EXERCISE DESCRIPTION: The data below is to be repeated in full, exactly as given.

☆ ☆ ☆ ☆ ☆ ☆ ☆

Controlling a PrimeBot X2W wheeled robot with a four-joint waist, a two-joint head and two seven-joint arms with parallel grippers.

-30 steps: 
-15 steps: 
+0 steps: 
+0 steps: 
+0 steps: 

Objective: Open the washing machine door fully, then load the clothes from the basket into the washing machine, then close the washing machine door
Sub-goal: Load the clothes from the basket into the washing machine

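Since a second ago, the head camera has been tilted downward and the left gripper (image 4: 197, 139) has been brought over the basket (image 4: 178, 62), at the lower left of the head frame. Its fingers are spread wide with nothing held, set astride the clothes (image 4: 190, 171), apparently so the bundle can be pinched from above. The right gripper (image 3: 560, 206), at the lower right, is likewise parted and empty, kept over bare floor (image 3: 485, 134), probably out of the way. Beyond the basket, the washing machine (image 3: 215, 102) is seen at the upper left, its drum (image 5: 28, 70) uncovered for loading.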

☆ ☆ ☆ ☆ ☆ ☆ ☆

EXERCISE RESULT:
Controlling a PrimeBot X2W wheeled robot with a four-joint waist, a two-joint head and two seven-joint arms with parallel grippers.

-30 steps: 
-15 steps: 
+0 steps: 
+0 steps: 
+0 steps: 

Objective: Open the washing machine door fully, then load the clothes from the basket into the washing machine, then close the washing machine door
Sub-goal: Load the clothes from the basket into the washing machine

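Since a second ago, the head camera has been tilted downward and the left gripper (image 4: 197, 139) has been brought over the basket (image 4: 178, 62), at the lower left of the head frame. Its fingers are spread wide with nothing held, set astride the clothes (image 4: 190, 171), apparently so the bundle can be pinched from above. The right gripper (image 3: 560, 206), at the lower right, is likewise parted and empty, kept over bare floor (image 3: 485, 134), probably out of the way. Beyond the basket, the washing machine (image 3: 215, 102) is seen at the upper left, its drum (image 5: 28, 70) uncovered for loading.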

No further output is required for this answer.